You are almost certainly a shoulder dominant presser if you are doing identical weights for a shoulder press and a flat bench.

[quote]Aragorn wrote:

[quote]HiFiBoy wrote:

[quote]chobbs wrote:
How is your OHP and your bench almost identical? [/quote]

I don’t know either man. I feel so weak when I bench compared to my other lifts, I can’t figure it out. I’ve been working on form, but nothing seems to work. Any tips?

I db press 25kg per arm x8 for both bench and seated ohp, so they are exactly the same for those lifts. All my other lifts are shooting up apart from bench.
[/quote]

maybe painfully obvious question here, but is that listed max in your first post your incline press or your flat bench? Because a push press and an incline bench can be very close in weight.

You are almost certainly a shoulder dominant presser if you are doing identical weights for a shoulder press and a flat bench. [/quote]

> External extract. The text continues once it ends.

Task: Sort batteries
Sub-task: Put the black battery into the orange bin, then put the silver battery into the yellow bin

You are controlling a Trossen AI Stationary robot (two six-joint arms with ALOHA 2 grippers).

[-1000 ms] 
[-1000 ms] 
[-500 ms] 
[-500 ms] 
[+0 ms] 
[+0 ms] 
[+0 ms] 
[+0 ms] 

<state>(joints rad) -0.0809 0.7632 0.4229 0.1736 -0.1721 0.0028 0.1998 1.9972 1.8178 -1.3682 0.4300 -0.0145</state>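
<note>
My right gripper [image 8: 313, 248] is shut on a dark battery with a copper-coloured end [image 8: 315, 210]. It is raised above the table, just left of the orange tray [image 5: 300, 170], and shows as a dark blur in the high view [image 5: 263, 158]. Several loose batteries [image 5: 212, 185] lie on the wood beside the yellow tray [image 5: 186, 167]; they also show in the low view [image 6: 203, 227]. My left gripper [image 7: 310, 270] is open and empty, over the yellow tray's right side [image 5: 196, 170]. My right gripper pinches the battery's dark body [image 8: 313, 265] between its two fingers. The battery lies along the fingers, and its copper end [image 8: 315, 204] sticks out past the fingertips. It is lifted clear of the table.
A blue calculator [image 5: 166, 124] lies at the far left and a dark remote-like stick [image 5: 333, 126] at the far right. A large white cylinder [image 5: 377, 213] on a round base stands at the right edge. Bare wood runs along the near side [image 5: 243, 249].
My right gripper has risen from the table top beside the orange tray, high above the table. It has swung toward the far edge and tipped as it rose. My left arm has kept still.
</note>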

Thanks for taking the time to respond.

Flat bench and incline are the same. I do feel that a lot of my pressing is hitting my shoulders more than my chest (I think my posture may have a role to play in this as I have a ‘gamer lean’ from years sat in front of a computer, my shoulders naturally sit forward and have maybe taking over some of the chest muscles).

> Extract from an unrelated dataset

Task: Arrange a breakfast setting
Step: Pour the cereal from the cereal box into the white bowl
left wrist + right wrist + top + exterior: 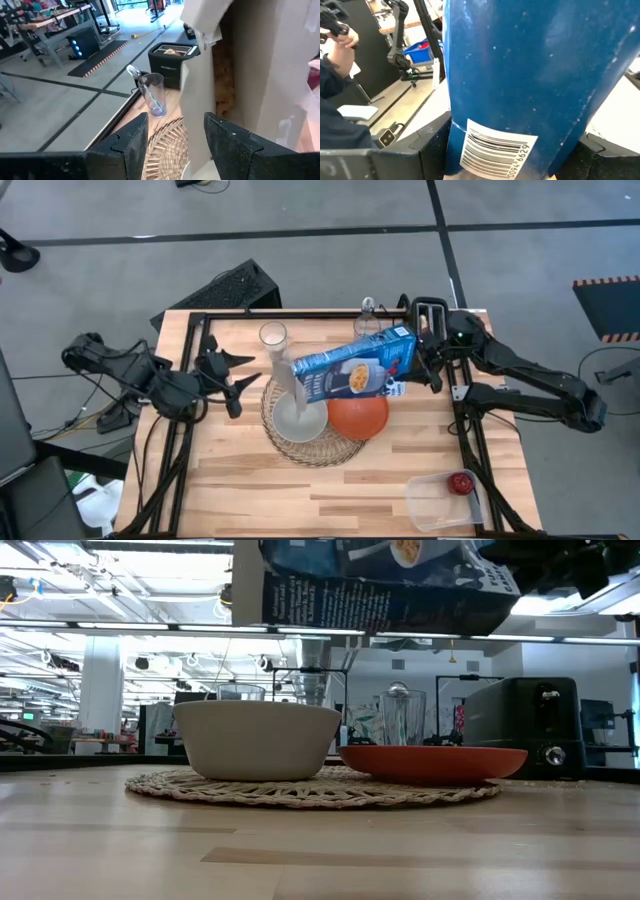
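Note:
A blue-and-white cereal box [350, 370] hangs over the table's middle with my right gripper [410, 365] shut on it. Its open end [285, 375] is above the pale grey bowl [297, 412]. The bowl and the orange plate [358, 416] rest on the round woven mat [312, 442]. My left gripper [240, 372] stands open just left of the box's open end [200, 60], and I see no touch. A metal spoon [136, 74] stands in a clear glass [272, 335]. A small red apple [461, 481] lies in a clear tub. My right gripper pinches the cereal box between its two fingers near the closed end [495, 150], where the barcode is. The fingers [427, 142] come nearly level from the table's right side, along the box. The box is lifted clear and lies slanted, its open end over the bowl.
A black toaster [430, 315] stands at the far right, with a second glass [368, 320] next to it. The clear tub [440, 500] sits at the near right corner. Black frame rails [190, 430] run along both table sides. A person [335, 75] shows beyond the table.

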Motion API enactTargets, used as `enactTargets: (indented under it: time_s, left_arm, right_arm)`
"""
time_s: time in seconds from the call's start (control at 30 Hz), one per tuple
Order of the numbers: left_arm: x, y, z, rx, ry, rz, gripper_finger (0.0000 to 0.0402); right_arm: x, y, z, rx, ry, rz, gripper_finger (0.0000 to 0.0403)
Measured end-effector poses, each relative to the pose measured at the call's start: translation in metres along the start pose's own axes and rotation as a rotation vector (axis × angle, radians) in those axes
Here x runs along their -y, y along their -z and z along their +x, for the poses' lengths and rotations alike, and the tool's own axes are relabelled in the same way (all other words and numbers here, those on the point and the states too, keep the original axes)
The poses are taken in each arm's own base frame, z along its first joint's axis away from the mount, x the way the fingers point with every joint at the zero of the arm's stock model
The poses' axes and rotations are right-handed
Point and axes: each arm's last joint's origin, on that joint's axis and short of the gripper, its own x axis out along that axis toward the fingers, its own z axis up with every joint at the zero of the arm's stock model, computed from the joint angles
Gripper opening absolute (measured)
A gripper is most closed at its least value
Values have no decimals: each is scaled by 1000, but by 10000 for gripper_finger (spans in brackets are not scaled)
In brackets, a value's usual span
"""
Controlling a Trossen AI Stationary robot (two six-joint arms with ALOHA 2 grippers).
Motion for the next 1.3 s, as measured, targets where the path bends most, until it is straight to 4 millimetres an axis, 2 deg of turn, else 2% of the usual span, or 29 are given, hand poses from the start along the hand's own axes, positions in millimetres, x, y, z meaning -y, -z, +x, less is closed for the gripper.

For what it’s worth, I feel very strong when doing dips, which I hear is a great chest exercise and my chest doesn’t look too bad. I’ll try and take a pic today, I feel like a massive idiot taking pics in the gym, but if the locker room is empty I might give it a go.

The issue is that I feel like I’m pretty strong in other lifts (for my training age), but all these guys seem to be benching massive numbers, not really relevant to bodybuilding I guess, but it seems that 220 is a basic lift for every American older than 16.